§ AIM OF THE EXERCISE:
Copy out the first line of the listing and every line after it, exactly, until you have copied the line containing "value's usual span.".

§ DATASET CONTENT:
● ● ● ● ●

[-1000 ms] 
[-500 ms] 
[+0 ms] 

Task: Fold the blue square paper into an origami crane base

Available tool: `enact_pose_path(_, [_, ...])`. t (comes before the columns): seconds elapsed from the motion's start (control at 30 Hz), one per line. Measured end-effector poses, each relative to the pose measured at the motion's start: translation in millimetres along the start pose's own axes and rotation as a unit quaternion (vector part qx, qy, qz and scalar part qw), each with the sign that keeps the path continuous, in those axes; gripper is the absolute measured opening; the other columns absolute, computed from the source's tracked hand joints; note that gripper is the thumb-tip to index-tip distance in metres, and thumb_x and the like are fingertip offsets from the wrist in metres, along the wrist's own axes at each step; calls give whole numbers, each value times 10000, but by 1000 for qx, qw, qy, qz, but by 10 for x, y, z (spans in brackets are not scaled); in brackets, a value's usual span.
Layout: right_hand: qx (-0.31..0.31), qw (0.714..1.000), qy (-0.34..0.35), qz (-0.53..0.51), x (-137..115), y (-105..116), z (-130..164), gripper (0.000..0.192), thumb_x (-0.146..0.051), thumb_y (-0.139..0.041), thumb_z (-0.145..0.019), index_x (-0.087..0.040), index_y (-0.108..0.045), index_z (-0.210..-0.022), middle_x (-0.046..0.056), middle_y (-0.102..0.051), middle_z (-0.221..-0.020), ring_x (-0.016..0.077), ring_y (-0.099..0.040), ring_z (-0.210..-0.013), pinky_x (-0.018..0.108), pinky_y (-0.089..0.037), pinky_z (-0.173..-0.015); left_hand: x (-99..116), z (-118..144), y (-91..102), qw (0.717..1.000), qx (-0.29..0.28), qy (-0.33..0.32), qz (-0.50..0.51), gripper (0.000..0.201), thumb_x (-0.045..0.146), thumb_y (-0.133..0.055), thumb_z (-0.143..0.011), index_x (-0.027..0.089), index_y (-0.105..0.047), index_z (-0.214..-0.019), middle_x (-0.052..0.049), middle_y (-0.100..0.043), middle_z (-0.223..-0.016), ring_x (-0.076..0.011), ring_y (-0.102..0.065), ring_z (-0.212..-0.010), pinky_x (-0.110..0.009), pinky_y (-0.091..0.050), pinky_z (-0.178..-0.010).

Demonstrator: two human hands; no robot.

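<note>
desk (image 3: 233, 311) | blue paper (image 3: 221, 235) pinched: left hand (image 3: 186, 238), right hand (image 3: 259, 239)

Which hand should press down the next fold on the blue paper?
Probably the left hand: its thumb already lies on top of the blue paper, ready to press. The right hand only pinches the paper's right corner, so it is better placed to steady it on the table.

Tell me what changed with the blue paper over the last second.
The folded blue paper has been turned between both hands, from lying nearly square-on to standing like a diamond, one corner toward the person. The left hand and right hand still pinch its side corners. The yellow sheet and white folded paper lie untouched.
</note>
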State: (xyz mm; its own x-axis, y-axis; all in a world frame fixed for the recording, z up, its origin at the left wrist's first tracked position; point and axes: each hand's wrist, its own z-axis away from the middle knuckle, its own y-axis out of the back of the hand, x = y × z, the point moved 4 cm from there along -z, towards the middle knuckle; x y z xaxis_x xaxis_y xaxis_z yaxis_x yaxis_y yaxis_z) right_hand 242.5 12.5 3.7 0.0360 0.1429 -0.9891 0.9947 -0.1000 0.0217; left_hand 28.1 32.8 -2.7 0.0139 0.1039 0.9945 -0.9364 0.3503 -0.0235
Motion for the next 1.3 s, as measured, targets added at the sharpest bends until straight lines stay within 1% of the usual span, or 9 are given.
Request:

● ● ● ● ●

§ WRITTEN ANSWER:
[-1000 ms] 
[-500 ms] 
[+0 ms] 

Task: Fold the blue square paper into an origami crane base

Available tool: `enact_pose_path(_, [_, ...])`. t (comes before the columns): seconds elapsed from the motion's start (control at 30 Hz), one per line. Measured end-effector poses, each relative to the pose measured at the motion's start: translation in millimetres along the start pose's own axes and rotation as a unit quaternion (vector part qx, qy, qz and scalar part qw), each with the sign that keeps the path continuous, in those axes; gripper is the absolute measured opening; the other columns absolute, computed from the source's tracked hand joints; note that gripper is the thumb-tip to index-tip distance in metres, and thumb_x and the like are fingertip offsets from the wrist in metres, along the wrist's own axes at each step; calls give whole numbers, each value times 10000, but by 1000 for qx, qw, qy, qz, but by 10 for x, y, z (spans in brackets are not scaled); in brackets, a value's usual span.

This exercise is done.